Keep in mind that I was able to sleep every single night for a full 8 hours (also important to recovery). Keep in mind that you will NOT feel 100% going through your taper and that you will feel very minimal withdrawal effects, but at least you'll know that a seizure would be unlikely since you are tapering with alcohol. And each day that passes gets better and better. You need to be disciplined, have the strength to NOT drink more, and keep your eyes on the end goal.

When I got to day 4, which was my worst, I didn't think I was going to make it. Because it has to get a little worse in order to get much better. But once you get over that bell curve, which was day 5 for me, then you will feel excited and have an optimistic outlook that things are going to get better. Just don't give up or give in NO MATTER WHAT! Once you find your baseline, then buy no more alcohol than necessary to put in your fridge on a daily basis.
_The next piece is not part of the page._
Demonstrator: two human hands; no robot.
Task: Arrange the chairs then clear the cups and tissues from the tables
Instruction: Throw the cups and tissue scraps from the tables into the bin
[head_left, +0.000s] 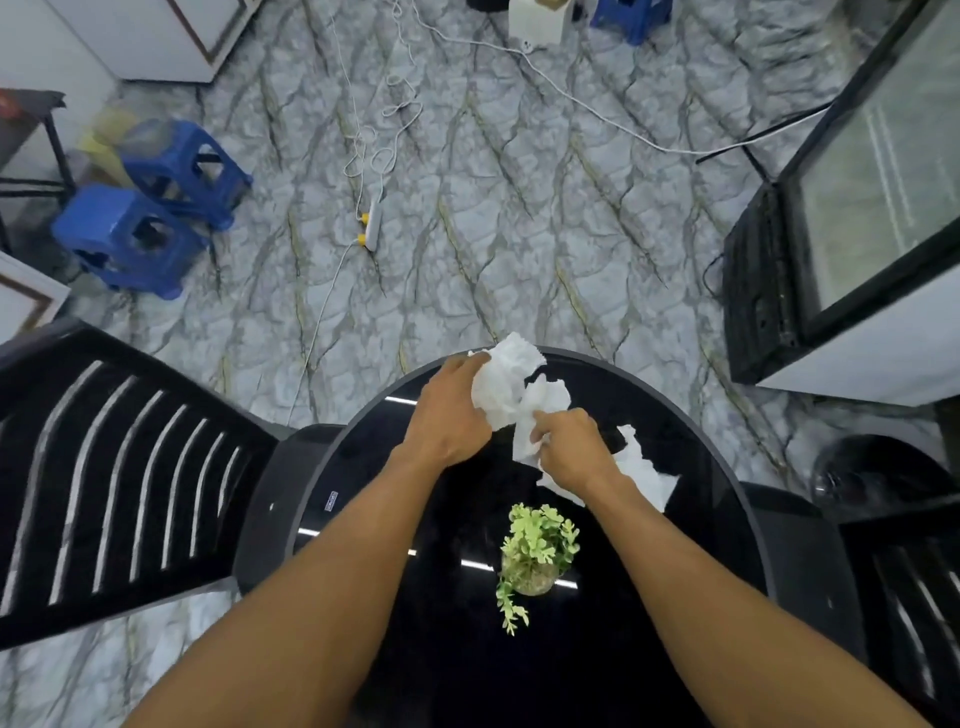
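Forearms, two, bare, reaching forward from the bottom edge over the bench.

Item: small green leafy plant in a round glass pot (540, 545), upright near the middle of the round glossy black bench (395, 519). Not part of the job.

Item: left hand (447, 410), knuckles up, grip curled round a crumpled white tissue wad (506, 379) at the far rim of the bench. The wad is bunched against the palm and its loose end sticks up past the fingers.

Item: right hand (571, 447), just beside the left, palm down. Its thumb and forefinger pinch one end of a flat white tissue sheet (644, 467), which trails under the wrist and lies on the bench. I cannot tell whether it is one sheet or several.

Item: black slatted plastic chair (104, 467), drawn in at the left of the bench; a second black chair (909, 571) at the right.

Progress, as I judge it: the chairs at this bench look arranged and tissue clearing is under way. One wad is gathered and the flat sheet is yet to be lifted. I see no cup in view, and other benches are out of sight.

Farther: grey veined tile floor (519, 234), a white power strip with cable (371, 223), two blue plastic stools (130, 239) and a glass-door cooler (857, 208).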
Now, when I drive by my local beer/ liquor store I give the peach sign and know I'll be having that much more money in my pocket than having alcohol in my system. And now I wakeup hangover free and a new life to start living.
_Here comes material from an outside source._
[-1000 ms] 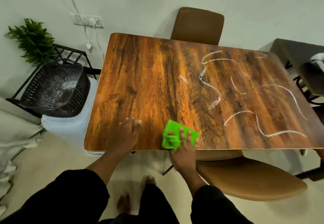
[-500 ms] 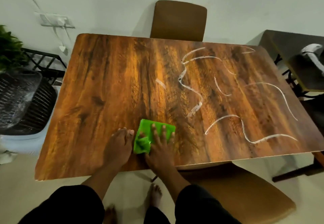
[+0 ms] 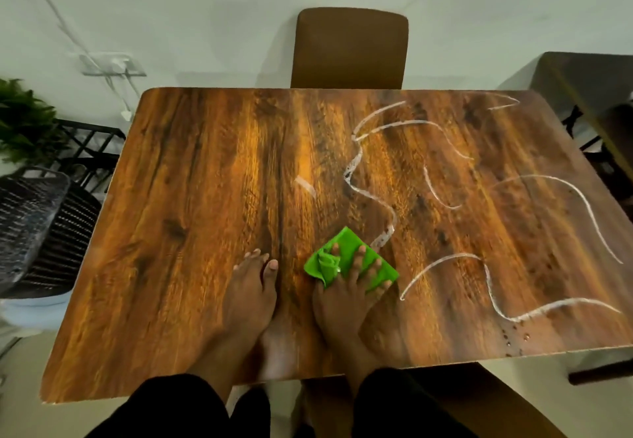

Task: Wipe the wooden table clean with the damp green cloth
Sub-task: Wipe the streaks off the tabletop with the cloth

This is my experience. I truly hope you have the strength and free-will to do this! You won't regret it. I promise!
 
DO NOT COLD TURKEY OFF ALCOHOL! Ideally, you should seek medical attention. The imagined stigma of having it on your medical chart is nothing close to the alternative dangers that alcohol withdrawal poses. That said, if you insist on doing a self-taper, you can find information on how to do that safely here: http://hams.cc/taper. I've done it too when push comes to shove, but again, the safest thing is to go and get medically detoxed somewhere.

Librium or Valium are the benzos of choice when it comes to alcohol detox due to their long half life, but Kpins also have a fairly long half life. It is not in any of the tables listed in this article: http://www.aafp.org/afp/1999/0915/p1175.html, but you can use this tool to calculate the equivalent doses of Klonopin from the dosages provided in the tables for Librium, Ativan and Serax.
 
I agree with aihfl. It is possible, but there are serious dangers involved. It's not a matter of will power or lack of, there are serious side effects that impact both mind and body.

Be safe, take care of yourself.
 
Thanks for the replies. I know better than to shoot off on a cold turkey detox but after doing some more research I think I will be OK cutting down by two drinks a day until I am at zero (should take less than a week).